I learned to shoot manually and develop my own film and prints in high school (we had a strong photography program at Crawfordsville High School—nowadays I realize that was a wicked good program) and I absolutely loved having so much control over the process.
I took another introductory course at DePauw, and loved it so much, I became a photography major. This was largely in part because I was bribed with the prospect of studying abroad in Dublin. (Unfortunately, I wasn’t able to study abroad because the scholarship I had from Wabash didn’t cover it.) About halfway through my major requirements, I had a negative and unprofessional experience with my advisor (and the school’s only photography professor) during a critique, and because of it, I gave up the major and gave up photography for years.
A few years later when I graduated from college and moved down to Georgia, Ries asked me to take two weeks off. I had been working three jobs, directing middle school and high school students in a full length Shakespeare production, and served on committees in 5-10 school organizations. I was a workaholic and had never taken a break. When I did, I actually stopped to think what I was doing. I had a bit of a crisis because I didn’t know if I did the things I did because I enjoyed doing them or if I was doing them to impress other people or if I was just doing them because I had started years ago and hadn’t ever stopped.

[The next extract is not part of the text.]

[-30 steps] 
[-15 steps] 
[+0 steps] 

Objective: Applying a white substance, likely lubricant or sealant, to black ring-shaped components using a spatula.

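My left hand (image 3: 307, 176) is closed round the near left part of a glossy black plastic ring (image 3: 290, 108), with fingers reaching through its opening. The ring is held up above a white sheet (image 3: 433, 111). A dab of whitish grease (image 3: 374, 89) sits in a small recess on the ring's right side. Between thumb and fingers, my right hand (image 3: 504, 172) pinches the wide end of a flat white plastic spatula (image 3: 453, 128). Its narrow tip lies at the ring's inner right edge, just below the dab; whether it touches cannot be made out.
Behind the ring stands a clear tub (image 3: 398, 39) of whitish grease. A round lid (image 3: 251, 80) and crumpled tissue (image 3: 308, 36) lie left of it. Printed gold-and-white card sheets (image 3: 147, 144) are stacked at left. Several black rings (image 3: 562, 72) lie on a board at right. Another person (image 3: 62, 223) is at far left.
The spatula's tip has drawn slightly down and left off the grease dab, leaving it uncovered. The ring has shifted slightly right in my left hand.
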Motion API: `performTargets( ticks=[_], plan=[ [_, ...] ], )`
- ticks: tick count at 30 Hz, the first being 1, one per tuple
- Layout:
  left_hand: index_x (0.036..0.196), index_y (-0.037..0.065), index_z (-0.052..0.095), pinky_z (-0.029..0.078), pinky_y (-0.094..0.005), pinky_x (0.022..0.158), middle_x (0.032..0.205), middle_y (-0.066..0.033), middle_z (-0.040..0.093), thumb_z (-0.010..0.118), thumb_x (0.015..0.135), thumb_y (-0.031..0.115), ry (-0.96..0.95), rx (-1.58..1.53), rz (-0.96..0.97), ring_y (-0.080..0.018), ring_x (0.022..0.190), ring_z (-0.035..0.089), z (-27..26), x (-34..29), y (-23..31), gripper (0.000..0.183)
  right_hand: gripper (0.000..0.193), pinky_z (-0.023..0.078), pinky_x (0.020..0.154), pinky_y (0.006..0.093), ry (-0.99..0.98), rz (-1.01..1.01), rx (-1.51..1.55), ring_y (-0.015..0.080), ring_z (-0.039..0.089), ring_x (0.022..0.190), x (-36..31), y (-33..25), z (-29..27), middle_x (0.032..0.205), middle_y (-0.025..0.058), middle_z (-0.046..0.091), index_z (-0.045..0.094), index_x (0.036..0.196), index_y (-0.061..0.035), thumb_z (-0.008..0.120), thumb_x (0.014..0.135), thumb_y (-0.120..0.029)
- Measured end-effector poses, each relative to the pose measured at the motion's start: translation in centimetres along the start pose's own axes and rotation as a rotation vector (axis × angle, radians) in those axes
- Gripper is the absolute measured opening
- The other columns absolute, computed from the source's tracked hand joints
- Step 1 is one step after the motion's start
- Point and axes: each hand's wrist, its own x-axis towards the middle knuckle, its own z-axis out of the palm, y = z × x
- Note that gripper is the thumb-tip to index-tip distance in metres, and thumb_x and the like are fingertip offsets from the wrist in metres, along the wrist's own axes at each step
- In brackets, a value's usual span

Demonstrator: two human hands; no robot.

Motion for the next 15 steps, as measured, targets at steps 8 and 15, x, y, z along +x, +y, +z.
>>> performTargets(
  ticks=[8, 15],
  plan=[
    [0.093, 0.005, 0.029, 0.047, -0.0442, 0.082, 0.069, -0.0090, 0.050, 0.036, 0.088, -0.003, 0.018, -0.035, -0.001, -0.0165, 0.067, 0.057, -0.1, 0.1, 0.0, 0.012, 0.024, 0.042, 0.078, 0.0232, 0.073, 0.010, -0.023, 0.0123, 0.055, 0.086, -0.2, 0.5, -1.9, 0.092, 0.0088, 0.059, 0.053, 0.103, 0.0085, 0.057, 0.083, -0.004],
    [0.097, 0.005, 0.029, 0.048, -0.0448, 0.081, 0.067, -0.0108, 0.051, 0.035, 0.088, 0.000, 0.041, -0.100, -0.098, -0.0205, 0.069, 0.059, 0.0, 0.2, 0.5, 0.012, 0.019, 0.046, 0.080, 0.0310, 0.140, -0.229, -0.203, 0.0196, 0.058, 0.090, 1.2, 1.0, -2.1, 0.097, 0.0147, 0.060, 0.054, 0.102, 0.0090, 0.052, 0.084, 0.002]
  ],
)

So I started with a clean slate and started by doing things that I wanted to do. And at the time, what I wanted to do didn’t involve much of what I had been doing: no acting, singing, photography, or writing. I wasn’t sure if those things would ever come back to me, and I didn’t push it, I just found other things to occupy my time.
While I was taking a break from photography, I saw this Humans of New York post, in which the subject said:
“Vonnegut said we live too long. He said: ‘You had your children. You wrote your book. Now don’t be greedy.’ Yet we all live with this fantasy of recuperation. We see an old photo of ourself, and we momentarily feel like that person again. We think: 'I’m going to get back to that place.’ And we never get back there. But that desire gives us the ferocity to hold onto life no matter how bad it gets.”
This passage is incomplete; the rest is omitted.